=== Activity ===
Line by line, repeat the material below exactly and leave the images out.

=== Source data ===
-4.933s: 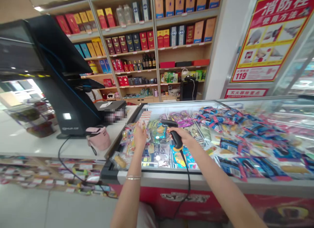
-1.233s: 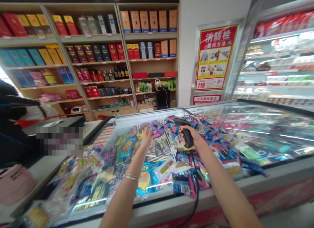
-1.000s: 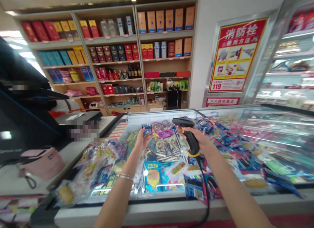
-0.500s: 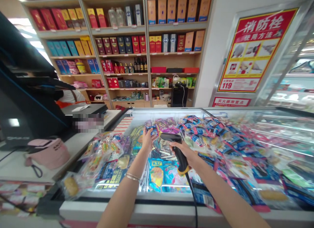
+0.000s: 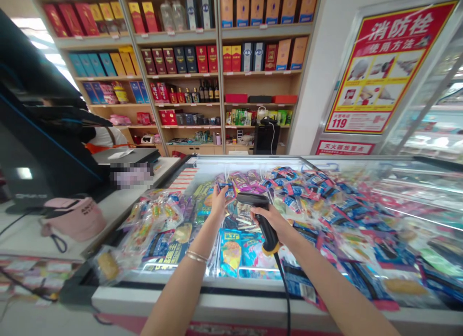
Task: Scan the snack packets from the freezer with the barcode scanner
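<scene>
My right hand [image 5: 266, 217] is wrapped round the grip of a black barcode scanner [image 5: 268, 234] with a yellow base and a trailing cable. The scanner's head points left, toward my left hand [image 5: 219, 203]. That hand pinches a small blue snack packet [image 5: 227, 190] just beyond the scanner's nose. Both hands are above a glass-topped chest freezer [image 5: 213, 293]. Below them lie several snack packages, among them a bright blue and yellow bag [image 5: 231, 253]. The print on the held packet is too small to read.
Clear-wrapped snacks [image 5: 154, 217] are heaped on the left, and many blue and pink packets [image 5: 347, 215] on the right. A pink bag [image 5: 75, 217] stands on the counter beside a dark checkout machine [image 5: 32, 152]. Shelves of boxes [image 5: 181, 32] line the back wall.
The view has shifted slightly, with the fire-hydrant poster a little further right. Both hands keep their hold, and the scanner stays pointed toward the small packet.
</scene>
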`<state>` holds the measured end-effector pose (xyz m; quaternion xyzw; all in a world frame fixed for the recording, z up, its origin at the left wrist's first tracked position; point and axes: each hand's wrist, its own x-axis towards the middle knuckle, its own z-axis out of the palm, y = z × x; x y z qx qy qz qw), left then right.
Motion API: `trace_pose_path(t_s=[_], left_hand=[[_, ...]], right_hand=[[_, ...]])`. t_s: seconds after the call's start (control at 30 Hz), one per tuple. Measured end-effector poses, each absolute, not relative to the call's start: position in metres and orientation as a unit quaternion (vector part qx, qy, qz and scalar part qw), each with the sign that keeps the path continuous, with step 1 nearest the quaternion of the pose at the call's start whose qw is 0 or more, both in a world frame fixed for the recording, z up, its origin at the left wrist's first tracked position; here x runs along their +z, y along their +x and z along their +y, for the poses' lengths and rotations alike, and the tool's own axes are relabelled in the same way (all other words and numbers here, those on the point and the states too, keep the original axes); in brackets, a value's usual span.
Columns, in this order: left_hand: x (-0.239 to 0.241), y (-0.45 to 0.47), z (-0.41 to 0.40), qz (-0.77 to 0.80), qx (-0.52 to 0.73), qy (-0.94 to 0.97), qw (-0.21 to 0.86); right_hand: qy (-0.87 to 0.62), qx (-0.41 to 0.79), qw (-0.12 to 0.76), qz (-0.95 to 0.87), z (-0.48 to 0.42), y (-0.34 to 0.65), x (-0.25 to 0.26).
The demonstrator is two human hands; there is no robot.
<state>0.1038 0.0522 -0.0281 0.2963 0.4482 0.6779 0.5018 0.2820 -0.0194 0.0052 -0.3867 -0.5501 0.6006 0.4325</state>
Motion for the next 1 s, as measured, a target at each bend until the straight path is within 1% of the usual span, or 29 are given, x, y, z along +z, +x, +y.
trace_pose_path(t_s=[0.17,0.27,0.43,0.57,0.7,0.77,0.83,0.9,1.0], left_hand=[[-0.028,0.105,0.050,0.477,0.682,0.314,0.457],[-0.018,0.103,0.046,0.488,0.686,0.341,0.418],[0.018,0.069,0.024,0.478,0.724,0.425,0.257],[0.034,0.010,-0.009,0.513,0.700,0.470,0.161],[0.022,-0.049,-0.036,0.614,0.611,0.499,0.004],[0.011,-0.067,-0.043,0.648,0.563,0.507,-0.077],[0.000,-0.076,-0.046,0.672,0.519,0.511,-0.137],[-0.009,-0.078,-0.048,0.683,0.493,0.515,-0.159],[-0.018,-0.075,-0.048,0.673,0.501,0.522,-0.152]], right_hand=[[-0.395,0.614,0.424,-0.536,-0.018,0.280,0.003],[-0.384,0.630,0.431,-0.521,-0.015,0.283,0.006],[-0.364,0.635,0.480,-0.484,-0.011,0.292,0.024],[-0.365,0.654,0.459,-0.479,-0.022,0.283,0.040],[-0.350,0.690,0.424,-0.471,-0.040,0.245,0.042],[-0.335,0.708,0.410,-0.467,-0.044,0.218,0.039],[-0.315,0.727,0.397,-0.464,-0.044,0.189,0.033],[-0.287,0.752,0.381,-0.454,-0.042,0.162,0.025],[-0.232,0.797,0.360,-0.427,-0.039,0.129,0.008]])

=== Answer below ===
-4.933s: 
-1.233s: 
-1.000s: 
-0.500s: 
+0.000s: 
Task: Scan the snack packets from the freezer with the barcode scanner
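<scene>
My right hand [image 5: 266, 217] is wrapped round the grip of a black barcode scanner [image 5: 268, 234] with a yellow base and a trailing cable. The scanner's head points left, toward my left hand [image 5: 219, 203]. That hand pinches a small blue snack packet [image 5: 227, 190] just beyond the scanner's nose. Both hands are above a glass-topped chest freezer [image 5: 213, 293]. Below them lie several snack packages, among them a bright blue and yellow bag [image 5: 231, 253]. The print on the held packet is too small to read.
Clear-wrapped snacks [image 5: 154, 217] are heaped on the left, and many blue and pink packets [image 5: 347, 215] on the right. A pink bag [image 5: 75, 217] stands on the counter beside a dark checkout machine [image 5: 32, 152]. Shelves of boxes [image 5: 181, 32] line the back wall.
The view has shifted slightly, with the fire-hydrant poster a little further right. Both hands keep their hold, and the scanner stays pointed toward the small packet.
</scene>
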`<state>` holds the measured end-effector pose (xyz m; quaternion xyzw; all in a world frame fixed for the recording, z up, its origin at the left wrist's first tracked position; point and axes: each hand's wrist, its own x-axis towards the middle knuckle, its own z-axis out of the palm, y = z × x; x y z qx qy qz qw), left then right.
Motion API: `trace_pose_path(t_s=[_], left_hand=[[_, ...]], right_hand=[[_, ...]])`. t_s: seconds after the call's start (control at 30 Hz), one per tuple. Measured end-effector poses, each absolute, not relative to the call's start: position in metres and orientation as a unit quaternion (vector part qx, qy, qz and scalar part qw), each with the sign that keeps the path continuous, with step 1 nearest the quaternion of the pose at the call's start whose qw is 0 or more, both in a world frame fixed for the recording, z up, its origin at the left wrist's first tracked position; here x runs along their +z, y along their +x and z along their +y, for the poses' lengths and rotations alike, and the tool's own axes are relabelled in the same way (all other words and numbers here, those on the point and the states too, keep the original axes); in brackets, a value's usual span.
Columns, in this order: left_hand: x (-0.239 to 0.241), y (-0.45 to 0.47), z (-0.41 to 0.40), qz (-0.77 to 0.80), qx (-0.52 to 0.73), qy (-0.94 to 0.97), qw (-0.21 to 0.86); right_hand: qy (-0.87 to 0.62), qx (-0.41 to 0.79), qw (-0.12 to 0.76), qz (-0.95 to 0.87), z (-0.48 to 0.42), y (-0.34 to 0.65), x (-0.25 to 0.26).
The demonstrator is two human hands; there is no robot.
<state>0.1038 0.0522 -0.0281 0.2963 0.4482 0.6779 0.5018 0.2820 -0.0194 0.0052 -0.3867 -0.5501 0.6006 0.4325</state>
Motion for the next 1 s, as measured, a target at each bend until the straight path is within 1% of the usual span, or 29 are given, x, y, z along +z, +x, +y.
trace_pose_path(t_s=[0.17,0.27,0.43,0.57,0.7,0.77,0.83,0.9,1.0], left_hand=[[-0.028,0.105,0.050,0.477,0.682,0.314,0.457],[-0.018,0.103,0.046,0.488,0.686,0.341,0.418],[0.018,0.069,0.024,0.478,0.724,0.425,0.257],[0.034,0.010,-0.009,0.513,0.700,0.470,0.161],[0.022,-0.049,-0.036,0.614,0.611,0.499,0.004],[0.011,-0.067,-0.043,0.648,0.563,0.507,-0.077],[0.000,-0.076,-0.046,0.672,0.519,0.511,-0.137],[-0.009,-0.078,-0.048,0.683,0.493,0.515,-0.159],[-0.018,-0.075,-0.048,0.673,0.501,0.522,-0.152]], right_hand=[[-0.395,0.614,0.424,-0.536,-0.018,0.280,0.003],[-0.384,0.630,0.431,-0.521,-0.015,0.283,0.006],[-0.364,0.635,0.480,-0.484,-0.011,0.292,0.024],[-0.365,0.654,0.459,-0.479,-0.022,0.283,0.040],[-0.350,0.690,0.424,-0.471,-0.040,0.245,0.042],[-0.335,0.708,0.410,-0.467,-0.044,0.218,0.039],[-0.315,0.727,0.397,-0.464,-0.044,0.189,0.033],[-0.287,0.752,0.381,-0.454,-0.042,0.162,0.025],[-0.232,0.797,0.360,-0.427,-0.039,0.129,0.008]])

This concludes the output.